Ignorant cette dernière remarque, j’étudie les couleurs sur son bras.

« Ce que vous m’avez raconté sur Aritomo… son activité de tatoueur. Si cela se savait, sa réputation serait ruinée.

— Son nom deviendrait immortel.

— Les jardins qu’il a créés l’ont déjà rendu immortel », rétorqué-je.

Il baisse sa manche avec les mêmes gestes soigneux que précédemment.

« Les jardins changent avec le temps, juge Teoh. Leur conception originale se perd, effacée par le vent et la pluie. Les jardins créés par Aritomo-sensei n’existent plus sous leur forme première. »

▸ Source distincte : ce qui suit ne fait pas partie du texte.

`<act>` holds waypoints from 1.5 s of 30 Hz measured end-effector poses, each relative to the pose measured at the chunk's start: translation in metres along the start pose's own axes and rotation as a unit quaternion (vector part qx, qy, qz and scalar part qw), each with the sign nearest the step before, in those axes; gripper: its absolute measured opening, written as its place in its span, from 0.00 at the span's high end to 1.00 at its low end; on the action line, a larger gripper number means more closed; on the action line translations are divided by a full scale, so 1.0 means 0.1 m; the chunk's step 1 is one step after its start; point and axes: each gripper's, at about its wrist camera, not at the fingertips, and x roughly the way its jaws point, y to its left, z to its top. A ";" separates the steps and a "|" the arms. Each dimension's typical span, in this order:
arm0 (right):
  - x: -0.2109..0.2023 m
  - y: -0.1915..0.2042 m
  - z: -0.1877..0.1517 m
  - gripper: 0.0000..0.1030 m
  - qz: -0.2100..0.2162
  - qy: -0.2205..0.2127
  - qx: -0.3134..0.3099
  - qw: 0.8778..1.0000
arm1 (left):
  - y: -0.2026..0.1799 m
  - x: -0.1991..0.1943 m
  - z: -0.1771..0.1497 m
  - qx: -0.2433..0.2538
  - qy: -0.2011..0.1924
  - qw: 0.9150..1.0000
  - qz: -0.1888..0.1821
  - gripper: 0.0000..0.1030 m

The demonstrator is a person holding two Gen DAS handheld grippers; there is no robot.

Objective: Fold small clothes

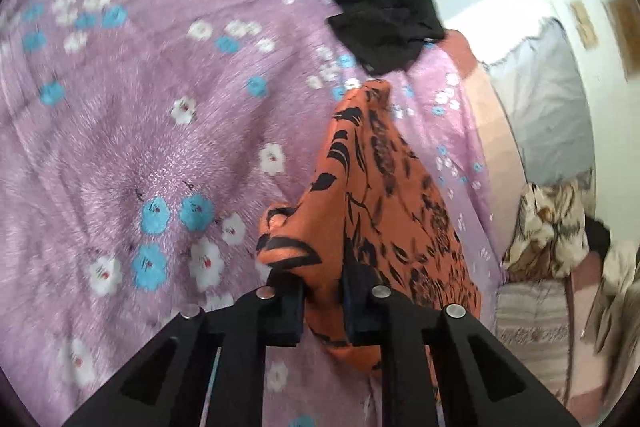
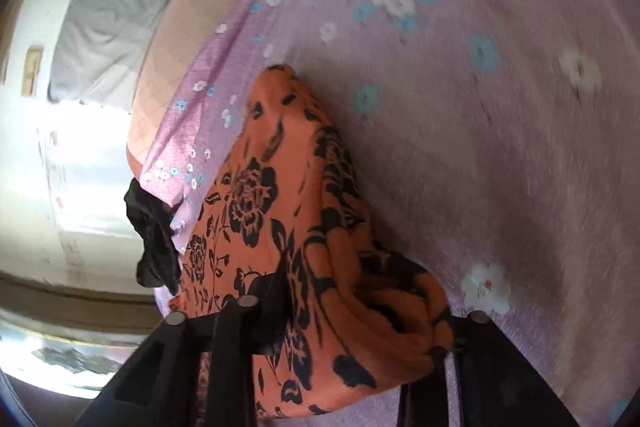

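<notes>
Both tongs are gripping the orange floral cloth point(image 1: 372, 195) above the lilac bedspread point(image 1: 140, 131): the left tongs point(image 1: 322, 311) are pinching one bunched end, the right tongs point(image 2: 360, 331) the other. Its long axis is running away from both towards the black garment point(image 1: 380, 15).

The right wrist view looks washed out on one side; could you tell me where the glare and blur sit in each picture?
Right wrist view: glare blows out the wall at left, and the purple bedspread is motion-smeared. Left wrist view: brightness at upper right, bedspread flowers blurred, the orange floral garment fairly sharp.
</notes>
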 end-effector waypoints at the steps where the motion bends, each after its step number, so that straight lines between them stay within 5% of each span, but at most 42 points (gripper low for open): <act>1: -0.03 0.06 -0.01 0.75 -0.003 -0.008 -0.017 1.000 | -0.04 -0.10 -0.05 0.018 -0.005 1.000 0.003 0.92; 7: -0.18 0.30 -0.03 0.76 0.000 -0.046 -0.080 0.996 | 0.01 -0.19 -0.16 0.061 0.003 0.997 0.047 0.94; 10: -0.03 0.14 0.01 0.73 -0.014 -0.017 -0.034 0.999 | 0.34 -0.01 -0.07 -0.004 0.051 0.998 0.033 0.91; 15: 0.04 -0.06 0.03 0.65 -0.007 0.002 0.029 1.000 | 0.61 0.03 0.06 -0.099 0.057 0.993 -0.024 0.54; 17: 0.07 -0.11 0.00 0.58 -0.012 0.005 0.040 0.999 | 0.59 0.04 0.08 -0.100 0.051 0.993 -0.037 0.34; 19: 0.10 -0.11 -0.02 0.56 -0.007 0.003 0.043 0.999 | 0.52 0.07 0.07 -0.093 0.050 0.993 -0.046 0.29; 24: 0.14 -0.01 -0.06 0.54 -0.025 0.000 0.006 1.000 | 0.43 0.17 0.09 -0.083 0.032 0.994 -0.056 0.37; 26: 0.16 0.03 -0.07 0.54 -0.031 0.000 -0.007 0.999 | 0.41 0.22 0.12 -0.075 0.026 0.996 -0.041 0.71; 31: 0.17 0.07 -0.08 0.61 -0.039 0.004 -0.027 0.999 | 0.34 0.28 0.14 -0.065 0.015 0.998 -0.018 0.81; 34: 0.16 0.09 -0.06 0.72 -0.044 -0.002 -0.038 0.998 | 0.19 0.15 0.10 -0.037 -0.005 0.999 -0.014 0.84; 40: -0.03 0.24 -0.04 0.77 -0.021 -0.046 -0.070 0.996 | -0.03 -0.25 -0.09 0.023 -0.017 0.999 -0.016 0.90; 45: 0.03 0.18 -0.01 0.77 -0.030 -0.035 -0.056 0.997 | 0.20 -0.06 -0.18 0.019 0.039 0.998 0.047 0.90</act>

Il ajoute en boutonnant sa manchette :

« Mais un tatouage ? Un tatouage peut durer à jamais.

— “L’encre la plus pâle survivra à la mémoire des hommes.” »

Ce vieux proverbe chinois me revient à l’improviste, et je me demande où je l’ai entendu.

« À condition d’être conservée correctement, souligne Tatsuji.

— Il y a des années, je me suis mise en quête des jardins conçus par Aritomo. C’est la seule et unique fois où je me suis rendue au Japon.

— Les avez-vous retrouvés ? »

Je lis sur son visage qu’il connaît déjà la réponse.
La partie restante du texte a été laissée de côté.